● Excerpted records
▼

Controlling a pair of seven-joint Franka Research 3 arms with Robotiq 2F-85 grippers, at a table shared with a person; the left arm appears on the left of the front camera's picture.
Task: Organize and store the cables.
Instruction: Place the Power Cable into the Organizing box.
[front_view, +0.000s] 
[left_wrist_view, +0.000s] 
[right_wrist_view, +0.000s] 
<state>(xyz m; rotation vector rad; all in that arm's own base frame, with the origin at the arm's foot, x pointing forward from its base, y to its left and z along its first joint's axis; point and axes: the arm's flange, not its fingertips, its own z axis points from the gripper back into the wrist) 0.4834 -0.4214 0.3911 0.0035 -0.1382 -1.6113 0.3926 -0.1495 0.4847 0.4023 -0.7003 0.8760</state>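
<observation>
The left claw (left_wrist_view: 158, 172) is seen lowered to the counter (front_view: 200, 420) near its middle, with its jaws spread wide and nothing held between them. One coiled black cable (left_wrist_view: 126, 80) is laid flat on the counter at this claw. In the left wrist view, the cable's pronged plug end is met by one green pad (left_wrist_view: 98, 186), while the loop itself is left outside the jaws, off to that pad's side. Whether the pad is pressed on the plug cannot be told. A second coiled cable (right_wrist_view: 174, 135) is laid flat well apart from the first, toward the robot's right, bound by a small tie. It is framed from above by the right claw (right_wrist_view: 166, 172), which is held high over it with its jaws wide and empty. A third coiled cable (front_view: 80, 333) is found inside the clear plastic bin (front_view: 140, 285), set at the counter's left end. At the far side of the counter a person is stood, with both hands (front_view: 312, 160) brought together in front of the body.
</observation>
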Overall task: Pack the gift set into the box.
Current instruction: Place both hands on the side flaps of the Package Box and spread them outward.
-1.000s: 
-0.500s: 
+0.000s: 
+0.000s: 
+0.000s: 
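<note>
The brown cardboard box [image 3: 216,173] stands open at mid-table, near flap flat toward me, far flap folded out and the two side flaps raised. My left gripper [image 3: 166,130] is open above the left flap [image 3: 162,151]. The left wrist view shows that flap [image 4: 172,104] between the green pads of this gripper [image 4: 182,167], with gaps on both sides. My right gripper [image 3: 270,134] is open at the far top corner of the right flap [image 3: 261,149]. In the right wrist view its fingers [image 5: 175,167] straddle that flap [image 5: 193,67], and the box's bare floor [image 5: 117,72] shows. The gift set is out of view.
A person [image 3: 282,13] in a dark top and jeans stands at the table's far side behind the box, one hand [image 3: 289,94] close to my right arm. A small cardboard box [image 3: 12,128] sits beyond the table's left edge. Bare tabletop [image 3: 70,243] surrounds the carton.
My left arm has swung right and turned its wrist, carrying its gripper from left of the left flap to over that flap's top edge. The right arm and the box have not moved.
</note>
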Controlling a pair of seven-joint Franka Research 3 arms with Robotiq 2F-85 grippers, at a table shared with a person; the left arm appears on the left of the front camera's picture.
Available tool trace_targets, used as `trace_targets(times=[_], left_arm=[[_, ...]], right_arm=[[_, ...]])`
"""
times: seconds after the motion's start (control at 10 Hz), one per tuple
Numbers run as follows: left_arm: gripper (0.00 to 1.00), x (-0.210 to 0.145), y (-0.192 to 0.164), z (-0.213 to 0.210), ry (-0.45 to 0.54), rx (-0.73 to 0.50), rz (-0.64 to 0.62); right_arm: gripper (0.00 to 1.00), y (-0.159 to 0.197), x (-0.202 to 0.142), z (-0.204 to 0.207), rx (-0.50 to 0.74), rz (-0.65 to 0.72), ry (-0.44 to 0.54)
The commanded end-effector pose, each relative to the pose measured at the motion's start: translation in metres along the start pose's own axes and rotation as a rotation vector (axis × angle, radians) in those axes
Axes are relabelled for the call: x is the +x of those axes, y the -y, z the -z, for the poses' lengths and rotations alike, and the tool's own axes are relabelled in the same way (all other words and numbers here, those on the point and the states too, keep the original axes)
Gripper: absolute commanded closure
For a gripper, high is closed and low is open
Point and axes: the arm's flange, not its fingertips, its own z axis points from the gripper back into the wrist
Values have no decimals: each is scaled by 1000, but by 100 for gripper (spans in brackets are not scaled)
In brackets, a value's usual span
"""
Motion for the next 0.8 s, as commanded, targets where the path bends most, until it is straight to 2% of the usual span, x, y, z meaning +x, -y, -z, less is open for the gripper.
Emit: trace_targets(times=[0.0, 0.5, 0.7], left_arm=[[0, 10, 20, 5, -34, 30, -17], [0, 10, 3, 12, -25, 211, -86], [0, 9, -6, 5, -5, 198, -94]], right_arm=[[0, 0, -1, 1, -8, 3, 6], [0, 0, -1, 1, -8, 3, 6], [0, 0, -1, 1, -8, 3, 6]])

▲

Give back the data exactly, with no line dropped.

● Finished exercise
Controlling a pair of seven-joint Franka Research 3 arms with Robotiq 2F-85 grippers, at a table shared with a person; the left arm appears on the left of the front camera's picture.
Task: Organize and store the cables.
Instruction: Place the Power Cable into the Organizing box.
[front_view, +0.000s] 
[left_wrist_view, +0.000s] 
[right_wrist_view, +0.000s] 
<state>(xyz m; rotation vector rad; all in that arm's own base frame, with the origin at the arm's foot, x pointing forward from its base, y to its left and z along its first joint's axis; point and axes: the arm's flange, not its fingertips, its own z axis points from the gripper back into the wrist) 0.4834 -0.4214 0.3911 0.0035 -0.1382 -1.6113 0.3926 -0.1495 0.4847 0.4023 -0.7003 0.8760</state>
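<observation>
The left claw (left_wrist_view: 158, 172) is seen lowered to the counter (front_view: 200, 420) near its middle, with its jaws spread wide and nothing held between them. One coiled black cable (left_wrist_view: 126, 80) is laid flat on the counter at this claw. In the left wrist view, the cable's pronged plug end is met by one green pad (left_wrist_view: 98, 186), while the loop itself is left outside the jaws, off to that pad's side. Whether the pad is pressed on the plug cannot be told. A second coiled cable (right_wrist_view: 174, 135) is laid flat well apart from the first, toward the robot's right, bound by a small tie. It is framed from above by the right claw (right_wrist_view: 166, 172), which is held high over it with its jaws wide and empty. A third coiled cable (front_view: 80, 333) is found inside the clear plastic bin (front_view: 140, 285), set at the counter's left end. At the far side of the counter a person is stood, with both hands (front_view: 312, 160) brought together in front of the body.
</observation>
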Overall task: Pack the gift set into the box.
Current instruction: Place both hands on the side flaps of the Package Box and spread them outward.
-1.000s: 
-0.500s: 
+0.000s: 
+0.000s: 
+0.000s: 
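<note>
The brown cardboard box [image 3: 216,173] stands open at mid-table, near flap flat toward me, far flap folded out and the two side flaps raised. My left gripper [image 3: 166,130] is open above the left flap [image 3: 162,151]. The left wrist view shows that flap [image 4: 172,104] between the green pads of this gripper [image 4: 182,167], with gaps on both sides. My right gripper [image 3: 270,134] is open at the far top corner of the right flap [image 3: 261,149]. In the right wrist view its fingers [image 5: 175,167] straddle that flap [image 5: 193,67], and the box's bare floor [image 5: 117,72] shows. The gift set is out of view.
A person [image 3: 282,13] in a dark top and jeans stands at the table's far side behind the box, one hand [image 3: 289,94] close to my right arm. A small cardboard box [image 3: 12,128] sits beyond the table's left edge. Bare tabletop [image 3: 70,243] surrounds the carton.
My left arm has swung right and turned its wrist, carrying its gripper from left of the left flap to over that flap's top edge. The right arm and the box have not moved.
</note>
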Controlling a pair of seven-joint Franka Research 3 arms with Robotiq 2F-85 grippers, at a table shared with a person; the left arm appears on the left of the front camera's picture.
Available tool trace_targets, used as `trace_targets(times=[_], left_arm=[[_, ...]], right_arm=[[_, ...]])`
"""
times: seconds after the motion's start (control at 10 Hz), one per tuple
Numbers run as follows: left_arm: gripper (0.00 to 1.00), x (-0.210 to 0.145), y (-0.192 to 0.164), z (-0.213 to 0.210), ry (-0.45 to 0.54), rx (-0.73 to 0.50), rz (-0.64 to 0.62); right_arm: gripper (0.00 to 1.00), y (-0.159 to 0.197), x (-0.202 to 0.142), z (-0.204 to 0.207), rx (-0.50 to 0.74), rz (-0.65 to 0.72), ry (-0.44 to 0.54)
The commanded end-effector pose, each relative to the pose measured at the motion's start: translation in metres along the start pose's own axes and rotation as a rotation vector (axis × angle, radians) in those axes
Axes are relabelled for the call: x is the +x of those axes, y the -y, z the -z, for the poses' lengths and rotations alike, and the tool's own axes are relabelled in the same way (all other words and numbers here, those on the point and the states too, keep the original axes)
Gripper: absolute commanded closure
For a gripper, high is closed and low is open
Point and axes: the arm's flange, not its fingertips, its own z axis points from the gripper back into the wrist
Values have no decimals: each is scaled by 1000, but by 100 for gripper (spans in brackets are not scaled)
In brackets, a value's usual span
"""
Motion for the next 0.8 s, as commanded, targets where the path bends most, until it is straight to 2% of the usual span, x, y, z meaning +x, -y, -z, less is open for the gripper.
Emit: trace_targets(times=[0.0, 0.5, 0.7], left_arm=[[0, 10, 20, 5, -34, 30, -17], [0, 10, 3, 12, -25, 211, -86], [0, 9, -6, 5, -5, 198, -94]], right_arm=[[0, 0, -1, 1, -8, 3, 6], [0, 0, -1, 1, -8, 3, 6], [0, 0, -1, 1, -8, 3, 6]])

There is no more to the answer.